Personal information
- Full name: Mikayla Hyde
- Born: 12 January 2002 (age 24)
- Original team: Swan Districts (WAFLW)
- Debut: Round 1, 2021, Fremantle vs. Greater Western Sydney, at Fremantle Oval
- Height: 165 cm (5 ft 5 in)
- Position: Forward

Playing career^{1}
- Years: Club / Games (Goals)
- 2021–2023: Fremantle / 29 0(8)
- 2024–2025: Collingwood / 11 0(2)
- Total:  / 40 (10)
- ^{1} Playing statistics correct to the end of the 2025 season.

= Mikayla Hyde =

Australian rules footballer

Mikayla Hyde (born 12 January 2002) is an Australian rules footballer who played for Fremantle and Collingwood in the AFL Women's (AFLW).

==State football==
Hyde played for Swan Districts in the WAFL Women's league (WAFLW). She joined the club in 2015 as part of the Rogers Cup squad together with her identical twin Brianna.

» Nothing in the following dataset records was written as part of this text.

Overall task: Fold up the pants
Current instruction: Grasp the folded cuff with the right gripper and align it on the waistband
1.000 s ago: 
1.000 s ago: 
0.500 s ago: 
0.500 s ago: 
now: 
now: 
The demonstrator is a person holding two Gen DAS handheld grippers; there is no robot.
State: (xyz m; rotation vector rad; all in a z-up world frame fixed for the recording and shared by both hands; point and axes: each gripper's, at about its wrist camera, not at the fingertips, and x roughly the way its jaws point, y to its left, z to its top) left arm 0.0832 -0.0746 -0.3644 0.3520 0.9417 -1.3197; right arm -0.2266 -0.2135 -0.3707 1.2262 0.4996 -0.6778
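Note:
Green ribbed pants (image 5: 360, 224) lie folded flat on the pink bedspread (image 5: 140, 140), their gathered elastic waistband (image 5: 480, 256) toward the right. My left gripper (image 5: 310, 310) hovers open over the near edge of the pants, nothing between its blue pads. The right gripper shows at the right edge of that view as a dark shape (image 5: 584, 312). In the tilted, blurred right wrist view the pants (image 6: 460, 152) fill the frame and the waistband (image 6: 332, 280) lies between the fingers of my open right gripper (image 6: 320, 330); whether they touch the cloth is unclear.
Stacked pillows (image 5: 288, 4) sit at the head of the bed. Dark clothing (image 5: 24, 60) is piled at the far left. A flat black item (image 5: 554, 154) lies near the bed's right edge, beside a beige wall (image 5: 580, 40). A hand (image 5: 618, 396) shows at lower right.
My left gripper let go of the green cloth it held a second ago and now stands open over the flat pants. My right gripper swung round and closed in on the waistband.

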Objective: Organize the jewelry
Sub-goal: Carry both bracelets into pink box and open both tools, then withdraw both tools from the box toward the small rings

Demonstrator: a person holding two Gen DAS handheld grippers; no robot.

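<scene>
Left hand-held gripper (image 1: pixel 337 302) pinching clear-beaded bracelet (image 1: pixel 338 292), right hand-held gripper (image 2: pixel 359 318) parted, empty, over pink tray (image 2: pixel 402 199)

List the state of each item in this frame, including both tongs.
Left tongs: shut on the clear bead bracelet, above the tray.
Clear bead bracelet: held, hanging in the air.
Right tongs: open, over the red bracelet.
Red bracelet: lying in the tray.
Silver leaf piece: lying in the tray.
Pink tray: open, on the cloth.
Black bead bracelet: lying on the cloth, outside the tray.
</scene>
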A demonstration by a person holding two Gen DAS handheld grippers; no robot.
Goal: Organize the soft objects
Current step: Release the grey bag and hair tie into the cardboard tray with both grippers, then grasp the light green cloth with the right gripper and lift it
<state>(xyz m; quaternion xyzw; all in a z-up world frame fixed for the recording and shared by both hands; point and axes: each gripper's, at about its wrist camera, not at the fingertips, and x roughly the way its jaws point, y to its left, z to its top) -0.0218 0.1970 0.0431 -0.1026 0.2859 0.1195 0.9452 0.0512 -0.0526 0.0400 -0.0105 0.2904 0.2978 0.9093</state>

Together with Brianna, she has also represented Western Australia in the U-18 age group.

==AFLW career==
===Fremantle===
Hyde was selected by Fremantle as a replacement player after Leah Mascall was injured during the pre-season training. She made her debut in the opening round of the 2021 AFL Women's season in Fremantle's win over Greater Western Sydney. It was announced she re-signed with Fremantle on 5 June 2021. At the club, Hyde was utilised mostly as a small forward, known for her agility and forward pressure. She had a standout 2022 year, playing 18 games over season 6 and season 7, collecting 12 disposals in 2 games.

===Collingwood===
In December 2023, Hyde was traded to Collingwood in exchange for Ashleigh Brazill with picks being traded too as part of a massive 11-club trade. She made her club debut in Week 10 of the 2024 AFL Women's season against Melbourne. Following her single match in 2024, Hyde played in all bar two matches in the 2025 AFL Women's season and was delisted at the end of the season.

==Personal life==
Hyde grew up in Perth with her identical twin sister Brianna who also plays football for Swan Districts.

==Statistics==
Statistics are correct to the end of the 2025 season.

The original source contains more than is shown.